Assigned task ▸ Would you copy the listing below exactly, keeping the pictures out?

Raw data ▸
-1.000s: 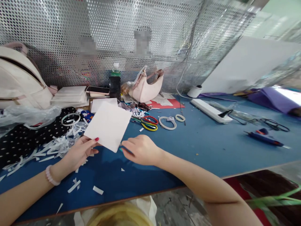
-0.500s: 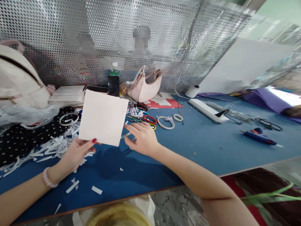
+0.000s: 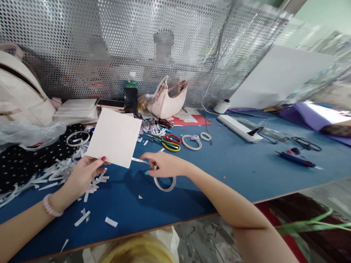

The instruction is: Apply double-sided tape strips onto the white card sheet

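A square white card (image 3: 113,138) is pinched at its lower left edge by my left hand (image 3: 83,175), thumb on the front. My right hand (image 3: 164,164) is closed on a roll of tape (image 3: 165,190) just right of the card. From the roll a short white strip (image 3: 138,160) runs left to the card's right edge. Whether it is stuck to the back I cannot tell. Scissors with red and yellow handles (image 3: 171,146) lie behind my right hand.
Paper scraps (image 3: 63,168) cover the table's left side. More tape rolls (image 3: 192,142) lie beyond the scissors. A power strip (image 3: 238,128) and a glue gun (image 3: 296,159) are on the right. A stack of white cards (image 3: 76,109), a phone (image 3: 111,104) and a pink handbag (image 3: 171,100) stand at the back.
My right hand has drawn slightly away from the card, and the tape strip between them now shows, with the roll hanging below. The card has shifted a little left and tilted.
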Demonstrator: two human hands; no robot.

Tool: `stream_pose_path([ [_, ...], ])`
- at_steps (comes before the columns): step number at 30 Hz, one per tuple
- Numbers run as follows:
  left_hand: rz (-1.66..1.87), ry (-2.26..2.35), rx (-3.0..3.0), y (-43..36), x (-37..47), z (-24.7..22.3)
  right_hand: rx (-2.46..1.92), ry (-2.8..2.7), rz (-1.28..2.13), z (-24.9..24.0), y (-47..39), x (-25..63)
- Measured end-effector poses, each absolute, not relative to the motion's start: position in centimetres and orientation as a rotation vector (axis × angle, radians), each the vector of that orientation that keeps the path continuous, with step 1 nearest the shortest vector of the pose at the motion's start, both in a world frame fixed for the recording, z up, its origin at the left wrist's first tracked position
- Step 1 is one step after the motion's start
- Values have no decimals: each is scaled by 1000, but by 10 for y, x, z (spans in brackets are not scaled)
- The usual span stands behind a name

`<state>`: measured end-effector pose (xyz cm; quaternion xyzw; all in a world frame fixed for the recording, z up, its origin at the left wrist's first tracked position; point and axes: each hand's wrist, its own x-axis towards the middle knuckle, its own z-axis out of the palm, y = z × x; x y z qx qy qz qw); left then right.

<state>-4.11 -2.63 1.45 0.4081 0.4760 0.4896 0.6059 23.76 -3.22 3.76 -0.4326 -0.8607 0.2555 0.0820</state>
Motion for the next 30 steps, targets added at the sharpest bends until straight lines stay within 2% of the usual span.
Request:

Result below ▸
-1.000s: 
-0.500s: 
+0.000s: 

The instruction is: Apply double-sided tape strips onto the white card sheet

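A square white card (image 3: 113,138) is pinched at its lower left edge by my left hand (image 3: 83,175), thumb on the front. My right hand (image 3: 164,164) is closed on a roll of tape (image 3: 165,190) just right of the card. From the roll a short white strip (image 3: 138,160) runs left to the card's right edge. Whether it is stuck to the back I cannot tell. Scissors with red and yellow handles (image 3: 171,146) lie behind my right hand.
Paper scraps (image 3: 63,168) cover the table's left side. More tape rolls (image 3: 192,142) lie beyond the scissors. A power strip (image 3: 238,128) and a glue gun (image 3: 296,159) are on the right. A stack of white cards (image 3: 76,109), a phone (image 3: 111,104) and a pink handbag (image 3: 171,100) stand at the back.
My right hand has drawn slightly away from the card, and the tape strip between them now shows, with the roll hanging below. The card has shifted a little left and tilted.
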Demonstrator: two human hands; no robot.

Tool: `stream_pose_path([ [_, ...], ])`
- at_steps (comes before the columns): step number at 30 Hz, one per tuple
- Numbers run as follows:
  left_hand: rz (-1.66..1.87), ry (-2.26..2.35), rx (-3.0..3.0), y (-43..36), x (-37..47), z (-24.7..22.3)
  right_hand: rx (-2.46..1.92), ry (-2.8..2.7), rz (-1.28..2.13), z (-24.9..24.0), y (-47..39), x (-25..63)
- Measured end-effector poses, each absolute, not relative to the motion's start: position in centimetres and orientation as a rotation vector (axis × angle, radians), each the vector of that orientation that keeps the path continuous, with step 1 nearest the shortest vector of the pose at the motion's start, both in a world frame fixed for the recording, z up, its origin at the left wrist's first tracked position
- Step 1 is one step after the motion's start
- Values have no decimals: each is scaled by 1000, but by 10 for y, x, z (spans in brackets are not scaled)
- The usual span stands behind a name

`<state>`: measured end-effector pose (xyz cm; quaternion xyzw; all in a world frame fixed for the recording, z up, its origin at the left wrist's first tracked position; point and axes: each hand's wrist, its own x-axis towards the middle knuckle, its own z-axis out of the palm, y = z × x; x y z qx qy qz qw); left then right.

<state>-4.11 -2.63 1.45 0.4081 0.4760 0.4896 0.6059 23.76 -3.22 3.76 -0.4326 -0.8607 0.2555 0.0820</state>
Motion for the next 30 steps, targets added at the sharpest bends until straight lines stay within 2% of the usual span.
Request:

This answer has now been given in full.